I've often wondered about the set design here. the walls of Lionel's treatment room are shown being so utterly shabby. It's hard to believe that in real life he could not have put a coat of paint on them.
@@odysseusrex5908 It wasn't a 'set' in a studio .... it was 'on location'. Quote from Wikipedia. 'The crew investigated Logue's former consultation rooms, but they were too small to film in. Instead, they found a high, vaulted room not far away in 33 Portland Place. Eve Stewart, the production designer, liked the mottled, peeling wallpaper there so much that she recreated the effect throughout the entire room'.
1:44 Here we see Bertie rejecting a cup of tea, this is a metaphor to point out that he’s not yet suited to be the king of England because of his stammer.
That’s one of those movies that you know are very good, but never got the chance to see it completely - yet at times you get the chance to see at least some scenes of it
Poor bloke, George the fifth was a bully to him and his siblings his brother died which didn't help and his mum couldn't even look after him and what's more Edward the 8th abdicated which made him king making everything even worse for him.
Lionel’s office is a perfect representation of his character.

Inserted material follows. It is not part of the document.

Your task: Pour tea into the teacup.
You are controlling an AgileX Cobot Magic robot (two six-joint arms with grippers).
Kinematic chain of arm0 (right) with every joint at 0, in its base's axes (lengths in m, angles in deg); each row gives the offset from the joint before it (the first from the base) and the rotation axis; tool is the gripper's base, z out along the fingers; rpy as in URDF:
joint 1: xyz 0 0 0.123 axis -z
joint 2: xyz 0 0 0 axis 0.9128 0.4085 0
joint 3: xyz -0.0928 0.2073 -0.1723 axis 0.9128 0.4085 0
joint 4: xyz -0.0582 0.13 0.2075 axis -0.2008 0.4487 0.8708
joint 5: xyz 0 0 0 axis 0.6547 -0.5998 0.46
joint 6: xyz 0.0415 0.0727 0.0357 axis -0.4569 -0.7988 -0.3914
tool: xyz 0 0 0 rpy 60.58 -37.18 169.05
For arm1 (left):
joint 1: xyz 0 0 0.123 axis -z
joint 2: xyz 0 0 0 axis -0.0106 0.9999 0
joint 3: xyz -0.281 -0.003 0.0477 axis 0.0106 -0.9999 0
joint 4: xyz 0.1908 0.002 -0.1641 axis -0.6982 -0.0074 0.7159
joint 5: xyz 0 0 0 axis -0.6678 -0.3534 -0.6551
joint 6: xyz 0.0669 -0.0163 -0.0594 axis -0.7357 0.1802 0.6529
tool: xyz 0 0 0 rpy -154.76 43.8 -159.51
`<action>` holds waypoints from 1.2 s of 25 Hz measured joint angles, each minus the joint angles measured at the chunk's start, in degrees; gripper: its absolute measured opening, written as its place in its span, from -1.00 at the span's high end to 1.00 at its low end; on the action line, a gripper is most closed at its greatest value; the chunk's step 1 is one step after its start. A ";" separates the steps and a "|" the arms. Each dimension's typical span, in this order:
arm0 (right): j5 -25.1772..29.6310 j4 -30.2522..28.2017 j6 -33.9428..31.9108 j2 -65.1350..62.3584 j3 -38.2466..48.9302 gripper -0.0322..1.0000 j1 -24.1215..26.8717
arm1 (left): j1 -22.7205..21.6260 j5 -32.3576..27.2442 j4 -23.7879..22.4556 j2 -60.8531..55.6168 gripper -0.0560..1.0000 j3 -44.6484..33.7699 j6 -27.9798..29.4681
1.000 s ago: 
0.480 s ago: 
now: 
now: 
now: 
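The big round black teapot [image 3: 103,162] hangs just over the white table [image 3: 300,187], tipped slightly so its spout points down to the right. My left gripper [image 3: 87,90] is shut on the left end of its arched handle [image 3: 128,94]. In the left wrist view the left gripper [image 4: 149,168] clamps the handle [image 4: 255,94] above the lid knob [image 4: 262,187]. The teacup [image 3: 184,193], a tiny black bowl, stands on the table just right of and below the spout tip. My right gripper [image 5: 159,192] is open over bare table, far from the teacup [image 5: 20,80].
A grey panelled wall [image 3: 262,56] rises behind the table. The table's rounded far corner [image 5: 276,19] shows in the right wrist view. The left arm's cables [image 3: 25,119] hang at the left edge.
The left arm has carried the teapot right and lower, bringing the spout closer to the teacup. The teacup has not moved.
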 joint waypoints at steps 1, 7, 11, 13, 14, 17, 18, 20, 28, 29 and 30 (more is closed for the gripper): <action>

It’s beautiful, open, well lit and clear. There is something very honorable about a man who’s like a wide and open room. He presents an openness to those he encounters, to bring themselves to him warts and all.
The best part comes up when shortly after he looks at the record, then plays it. Shakespeare read perfectly. Soon, he's back at the speech therapist's office.
The subtlety of that first entry- Lionel's instinct to bow, before remembering that he has to keep a casual atmosphere with Bertie, so he hides it has a nod of greeting. Superbly done by Rush.
The framing of this scene is underrated.... They are mirrored between cuts despite Colin's character sitting on the left side of the couch. This lends discomfort to Colin's role while also establishing the report they'll have with each other throughout the movie.